Your instructions: Go line by line through the entries below and copy those containing the string "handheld".
++++ Task inputs ++++
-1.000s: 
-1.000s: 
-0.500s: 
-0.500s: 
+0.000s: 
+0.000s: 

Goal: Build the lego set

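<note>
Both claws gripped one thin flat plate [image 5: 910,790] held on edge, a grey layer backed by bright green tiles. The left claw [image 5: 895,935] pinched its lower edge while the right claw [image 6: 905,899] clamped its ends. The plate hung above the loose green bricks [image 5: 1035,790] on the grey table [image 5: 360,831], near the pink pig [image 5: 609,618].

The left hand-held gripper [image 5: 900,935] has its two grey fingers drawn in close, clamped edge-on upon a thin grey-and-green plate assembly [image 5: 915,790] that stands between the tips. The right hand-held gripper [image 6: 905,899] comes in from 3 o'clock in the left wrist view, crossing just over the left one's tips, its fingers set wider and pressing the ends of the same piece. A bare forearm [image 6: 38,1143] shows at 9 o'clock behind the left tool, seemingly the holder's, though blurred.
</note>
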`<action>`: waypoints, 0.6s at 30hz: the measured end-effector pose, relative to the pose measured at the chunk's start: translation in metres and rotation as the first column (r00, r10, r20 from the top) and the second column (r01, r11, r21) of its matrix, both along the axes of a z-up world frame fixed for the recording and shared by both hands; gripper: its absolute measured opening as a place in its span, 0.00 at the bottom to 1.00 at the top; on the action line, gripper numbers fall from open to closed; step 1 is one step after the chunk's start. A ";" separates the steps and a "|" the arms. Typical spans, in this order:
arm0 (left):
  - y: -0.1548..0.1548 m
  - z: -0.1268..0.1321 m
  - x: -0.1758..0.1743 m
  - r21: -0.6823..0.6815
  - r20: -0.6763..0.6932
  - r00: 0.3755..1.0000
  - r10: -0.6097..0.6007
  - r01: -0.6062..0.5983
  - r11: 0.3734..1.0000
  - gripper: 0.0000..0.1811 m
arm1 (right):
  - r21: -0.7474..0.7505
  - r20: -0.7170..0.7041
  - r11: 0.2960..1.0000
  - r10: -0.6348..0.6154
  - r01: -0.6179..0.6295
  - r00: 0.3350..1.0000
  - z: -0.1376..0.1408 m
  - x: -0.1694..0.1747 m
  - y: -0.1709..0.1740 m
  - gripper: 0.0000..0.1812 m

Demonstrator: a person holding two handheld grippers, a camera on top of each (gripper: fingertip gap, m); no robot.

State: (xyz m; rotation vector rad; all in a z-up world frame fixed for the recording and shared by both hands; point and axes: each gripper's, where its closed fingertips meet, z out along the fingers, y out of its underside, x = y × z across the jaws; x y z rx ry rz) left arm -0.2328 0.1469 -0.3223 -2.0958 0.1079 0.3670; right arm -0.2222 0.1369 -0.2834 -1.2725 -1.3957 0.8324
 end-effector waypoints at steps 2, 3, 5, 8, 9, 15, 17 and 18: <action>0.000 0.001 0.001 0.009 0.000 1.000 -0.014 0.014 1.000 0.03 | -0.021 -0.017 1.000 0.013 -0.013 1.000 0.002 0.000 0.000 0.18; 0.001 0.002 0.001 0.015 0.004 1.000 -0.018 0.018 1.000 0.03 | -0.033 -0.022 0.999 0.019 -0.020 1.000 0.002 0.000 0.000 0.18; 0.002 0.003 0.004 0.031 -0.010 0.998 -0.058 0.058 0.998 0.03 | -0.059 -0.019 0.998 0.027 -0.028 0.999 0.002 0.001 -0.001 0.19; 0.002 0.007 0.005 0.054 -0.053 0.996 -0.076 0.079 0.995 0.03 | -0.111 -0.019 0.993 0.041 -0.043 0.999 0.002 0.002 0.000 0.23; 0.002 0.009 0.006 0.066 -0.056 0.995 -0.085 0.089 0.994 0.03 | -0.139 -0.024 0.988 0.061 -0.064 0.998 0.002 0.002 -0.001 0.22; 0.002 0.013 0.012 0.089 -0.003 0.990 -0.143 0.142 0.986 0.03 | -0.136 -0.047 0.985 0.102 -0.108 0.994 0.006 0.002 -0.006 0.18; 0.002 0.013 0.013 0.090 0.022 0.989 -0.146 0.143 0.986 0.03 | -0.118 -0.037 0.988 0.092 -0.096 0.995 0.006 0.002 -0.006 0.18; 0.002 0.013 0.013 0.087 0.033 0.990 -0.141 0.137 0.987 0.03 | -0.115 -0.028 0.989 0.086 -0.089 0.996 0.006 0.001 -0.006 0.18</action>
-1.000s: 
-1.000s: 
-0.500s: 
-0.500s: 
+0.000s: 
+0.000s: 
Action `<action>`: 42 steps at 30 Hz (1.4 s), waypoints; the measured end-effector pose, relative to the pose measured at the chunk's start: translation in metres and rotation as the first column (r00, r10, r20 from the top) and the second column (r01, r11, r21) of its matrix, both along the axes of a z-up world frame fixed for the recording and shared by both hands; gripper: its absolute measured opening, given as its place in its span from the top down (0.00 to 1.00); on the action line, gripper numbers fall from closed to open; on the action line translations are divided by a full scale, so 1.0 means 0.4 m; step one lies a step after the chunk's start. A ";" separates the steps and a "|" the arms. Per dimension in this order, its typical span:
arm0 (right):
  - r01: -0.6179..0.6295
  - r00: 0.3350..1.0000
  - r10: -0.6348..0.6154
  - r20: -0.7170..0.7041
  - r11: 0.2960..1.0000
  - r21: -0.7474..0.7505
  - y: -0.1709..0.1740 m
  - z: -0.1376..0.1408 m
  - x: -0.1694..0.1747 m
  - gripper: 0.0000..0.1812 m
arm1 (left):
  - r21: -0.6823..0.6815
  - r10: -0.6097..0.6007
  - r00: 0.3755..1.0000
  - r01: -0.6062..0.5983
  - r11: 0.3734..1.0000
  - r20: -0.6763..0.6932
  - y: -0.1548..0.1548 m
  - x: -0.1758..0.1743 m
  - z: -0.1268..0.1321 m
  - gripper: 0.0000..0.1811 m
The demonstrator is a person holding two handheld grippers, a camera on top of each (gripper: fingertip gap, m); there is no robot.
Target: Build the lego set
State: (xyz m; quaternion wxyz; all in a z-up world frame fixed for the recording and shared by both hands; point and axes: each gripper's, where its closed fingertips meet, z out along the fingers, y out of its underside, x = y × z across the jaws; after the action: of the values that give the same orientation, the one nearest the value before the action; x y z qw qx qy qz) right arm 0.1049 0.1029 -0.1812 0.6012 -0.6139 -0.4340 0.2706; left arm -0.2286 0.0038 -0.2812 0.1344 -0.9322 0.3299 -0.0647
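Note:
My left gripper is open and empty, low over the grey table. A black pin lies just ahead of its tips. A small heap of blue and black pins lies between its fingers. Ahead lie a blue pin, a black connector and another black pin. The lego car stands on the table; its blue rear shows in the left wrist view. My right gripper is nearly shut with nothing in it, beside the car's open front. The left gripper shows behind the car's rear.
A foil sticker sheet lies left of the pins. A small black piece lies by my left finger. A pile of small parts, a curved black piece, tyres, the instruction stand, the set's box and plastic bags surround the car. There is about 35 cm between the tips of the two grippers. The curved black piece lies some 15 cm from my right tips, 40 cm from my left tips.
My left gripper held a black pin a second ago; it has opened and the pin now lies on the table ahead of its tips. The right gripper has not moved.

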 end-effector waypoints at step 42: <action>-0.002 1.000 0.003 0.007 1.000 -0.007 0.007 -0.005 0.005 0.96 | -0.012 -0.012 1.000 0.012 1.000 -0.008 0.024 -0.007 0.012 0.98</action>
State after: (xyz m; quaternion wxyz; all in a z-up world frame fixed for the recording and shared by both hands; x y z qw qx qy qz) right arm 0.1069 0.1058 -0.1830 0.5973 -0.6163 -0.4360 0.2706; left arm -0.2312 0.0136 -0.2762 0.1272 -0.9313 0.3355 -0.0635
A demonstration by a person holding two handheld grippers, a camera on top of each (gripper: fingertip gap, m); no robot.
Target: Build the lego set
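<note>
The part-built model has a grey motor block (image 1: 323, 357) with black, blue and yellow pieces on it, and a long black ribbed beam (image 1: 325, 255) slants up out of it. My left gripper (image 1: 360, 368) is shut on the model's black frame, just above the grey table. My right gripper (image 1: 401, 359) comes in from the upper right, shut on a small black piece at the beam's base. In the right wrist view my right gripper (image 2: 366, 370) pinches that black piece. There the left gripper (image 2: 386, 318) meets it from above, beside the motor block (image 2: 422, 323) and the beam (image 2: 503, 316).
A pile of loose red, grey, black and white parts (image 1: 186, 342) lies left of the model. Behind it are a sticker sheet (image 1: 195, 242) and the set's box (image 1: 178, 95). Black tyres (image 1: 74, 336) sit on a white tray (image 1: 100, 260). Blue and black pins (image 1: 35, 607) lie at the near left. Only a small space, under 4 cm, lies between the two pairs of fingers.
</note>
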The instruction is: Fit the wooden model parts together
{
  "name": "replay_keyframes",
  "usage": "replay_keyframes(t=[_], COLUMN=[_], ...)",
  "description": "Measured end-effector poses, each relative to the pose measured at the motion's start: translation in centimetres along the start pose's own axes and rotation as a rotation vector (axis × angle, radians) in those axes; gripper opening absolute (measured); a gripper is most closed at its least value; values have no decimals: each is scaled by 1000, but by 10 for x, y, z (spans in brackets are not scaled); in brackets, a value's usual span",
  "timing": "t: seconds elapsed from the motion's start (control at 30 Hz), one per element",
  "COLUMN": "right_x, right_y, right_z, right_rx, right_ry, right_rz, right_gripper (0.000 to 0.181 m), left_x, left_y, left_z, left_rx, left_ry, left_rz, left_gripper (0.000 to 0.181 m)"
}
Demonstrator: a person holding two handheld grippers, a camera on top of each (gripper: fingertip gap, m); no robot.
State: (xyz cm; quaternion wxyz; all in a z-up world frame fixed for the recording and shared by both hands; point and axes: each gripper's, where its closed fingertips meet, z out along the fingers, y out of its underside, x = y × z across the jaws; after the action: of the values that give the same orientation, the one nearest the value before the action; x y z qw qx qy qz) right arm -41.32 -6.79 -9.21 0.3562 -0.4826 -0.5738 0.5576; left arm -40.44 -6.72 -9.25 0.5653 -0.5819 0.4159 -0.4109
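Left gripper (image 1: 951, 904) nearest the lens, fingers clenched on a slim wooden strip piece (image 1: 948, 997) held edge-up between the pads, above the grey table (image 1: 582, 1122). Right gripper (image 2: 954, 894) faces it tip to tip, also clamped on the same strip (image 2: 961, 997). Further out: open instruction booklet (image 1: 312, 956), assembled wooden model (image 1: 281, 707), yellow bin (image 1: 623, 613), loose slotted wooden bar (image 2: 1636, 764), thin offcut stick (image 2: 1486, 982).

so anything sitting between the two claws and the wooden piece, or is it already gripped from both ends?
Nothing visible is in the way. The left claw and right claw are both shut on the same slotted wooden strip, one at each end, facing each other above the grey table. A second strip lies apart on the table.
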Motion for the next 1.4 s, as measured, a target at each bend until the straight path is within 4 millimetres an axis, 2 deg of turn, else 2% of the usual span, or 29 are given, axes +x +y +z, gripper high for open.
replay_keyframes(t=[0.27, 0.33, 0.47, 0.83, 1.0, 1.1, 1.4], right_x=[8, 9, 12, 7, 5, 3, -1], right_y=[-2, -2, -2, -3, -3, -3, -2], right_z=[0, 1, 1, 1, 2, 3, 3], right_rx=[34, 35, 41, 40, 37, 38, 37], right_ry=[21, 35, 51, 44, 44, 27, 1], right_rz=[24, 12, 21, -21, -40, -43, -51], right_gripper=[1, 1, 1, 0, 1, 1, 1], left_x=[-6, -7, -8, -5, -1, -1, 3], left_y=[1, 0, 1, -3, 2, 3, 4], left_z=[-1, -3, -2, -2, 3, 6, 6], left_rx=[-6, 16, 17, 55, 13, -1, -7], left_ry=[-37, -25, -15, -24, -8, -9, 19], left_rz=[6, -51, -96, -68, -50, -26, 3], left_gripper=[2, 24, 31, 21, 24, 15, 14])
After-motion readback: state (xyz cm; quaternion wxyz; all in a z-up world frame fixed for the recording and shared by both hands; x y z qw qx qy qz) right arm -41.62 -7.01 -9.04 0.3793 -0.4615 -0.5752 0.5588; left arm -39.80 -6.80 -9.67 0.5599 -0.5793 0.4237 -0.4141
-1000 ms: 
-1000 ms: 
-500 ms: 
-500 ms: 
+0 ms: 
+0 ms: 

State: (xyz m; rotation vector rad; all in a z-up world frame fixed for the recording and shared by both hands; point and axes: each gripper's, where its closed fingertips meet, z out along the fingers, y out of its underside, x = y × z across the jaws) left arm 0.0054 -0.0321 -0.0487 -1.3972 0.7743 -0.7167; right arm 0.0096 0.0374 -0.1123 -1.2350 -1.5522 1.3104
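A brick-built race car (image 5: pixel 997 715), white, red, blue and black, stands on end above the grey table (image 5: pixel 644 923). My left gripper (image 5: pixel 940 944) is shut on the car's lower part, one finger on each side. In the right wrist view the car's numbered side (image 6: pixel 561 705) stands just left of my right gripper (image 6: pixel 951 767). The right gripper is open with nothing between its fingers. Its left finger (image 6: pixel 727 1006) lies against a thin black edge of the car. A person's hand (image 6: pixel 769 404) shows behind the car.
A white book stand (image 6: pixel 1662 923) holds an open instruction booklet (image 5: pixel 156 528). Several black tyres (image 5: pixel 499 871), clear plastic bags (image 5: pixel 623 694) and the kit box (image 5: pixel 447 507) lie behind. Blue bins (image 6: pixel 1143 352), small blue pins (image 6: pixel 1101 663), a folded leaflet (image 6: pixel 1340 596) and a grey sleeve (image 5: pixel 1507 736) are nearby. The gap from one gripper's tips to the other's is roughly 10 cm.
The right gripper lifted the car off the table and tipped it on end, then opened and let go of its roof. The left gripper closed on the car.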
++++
Task output:
Demonstrator: a person holding two handheld grippers, a camera on top of each (gripper: fingertip gap, m); no robot.
The demonstrator is a person holding two handheld grippers, a camera on top of each (gripper: fingertip gap, m); there is no robot.
A demonstration by a person holding two handheld grippers, a camera on top of each (gripper: fingertip gap, m); no robot.
Demonstrator: a person holding two handheld grippers, a camera on top of each (gripper: fingertip gap, m); no robot.

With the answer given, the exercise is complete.